### WORK ITEM:
In full and word for word, copy the listing; no pictures belong in the copy.

### DATASET EXCERPT:
────────────────────
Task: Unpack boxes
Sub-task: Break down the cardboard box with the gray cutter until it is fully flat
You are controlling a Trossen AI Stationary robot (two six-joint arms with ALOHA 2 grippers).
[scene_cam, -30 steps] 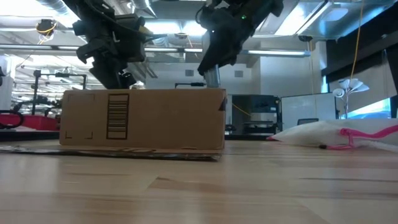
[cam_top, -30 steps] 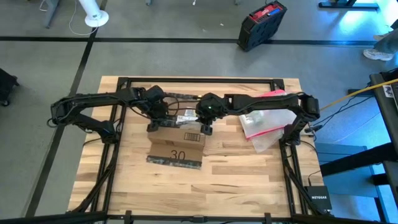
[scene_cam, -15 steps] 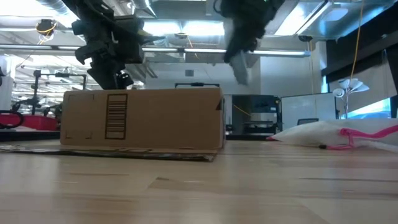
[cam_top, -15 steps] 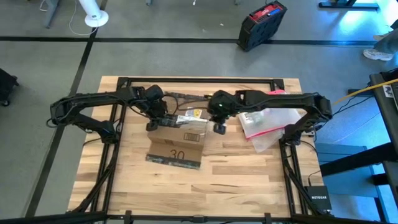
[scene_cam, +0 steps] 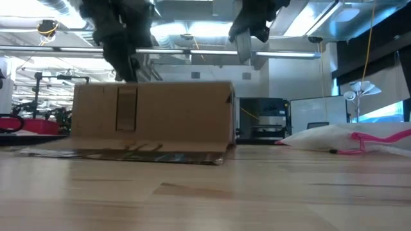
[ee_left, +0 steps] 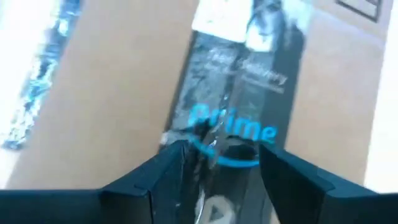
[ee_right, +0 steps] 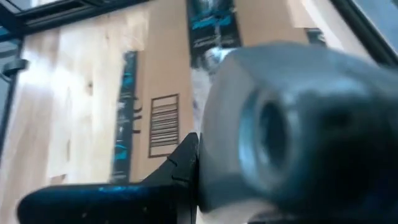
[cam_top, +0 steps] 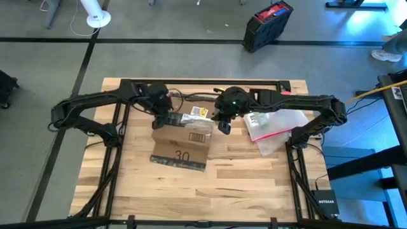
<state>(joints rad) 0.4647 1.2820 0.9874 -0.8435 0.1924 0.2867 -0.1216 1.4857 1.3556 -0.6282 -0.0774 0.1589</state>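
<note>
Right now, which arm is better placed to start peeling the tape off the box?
Left, probably. The left gripper sits open right over the box's black tape strip; the right gripper hangs off its edge.

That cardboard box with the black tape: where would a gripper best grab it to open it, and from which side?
Probably the black tape strip along the top seam of the cardboard box, approached from above. The box lies flat on the table, so its taped top faces up; the left gripper already straddles the tape there. The right gripper hangs beside the box.
</note>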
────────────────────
### ANSWER TO THE EXERCISE:
Task: Unpack boxes
Sub-task: Break down the cardboard box with the gray cutter until it is fully flat
You are controlling a Trossen AI Stationary robot (two six-joint arms with ALOHA 2 grippers).
[scene_cam, -30 steps] 
[cam_top, -30 steps] 
[scene_cam, -15 steps] 
[cam_top, -15 steps] 
[scene_cam, +0 steps] 
[ee_left, +0 steps] 
[ee_right, +0 steps] 
[cam_top, +0 steps] 
<state>(joints rad) 0.4647 1.2820 0.9874 -0.8435 0.1924 0.2867 -0.1216 1.4857 1.3556 -0.6282 -0.0774 0.1589</state>
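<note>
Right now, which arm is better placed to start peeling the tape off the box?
Left, probably. The left gripper sits open right over the box's black tape strip; the right gripper hangs off its edge.

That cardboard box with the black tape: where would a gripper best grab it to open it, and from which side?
Probably the black tape strip along the top seam of the cardboard box, approached from above. The box lies flat on the table, so its taped top faces up; the left gripper already straddles the tape there. The right gripper hangs beside the box.
</note>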

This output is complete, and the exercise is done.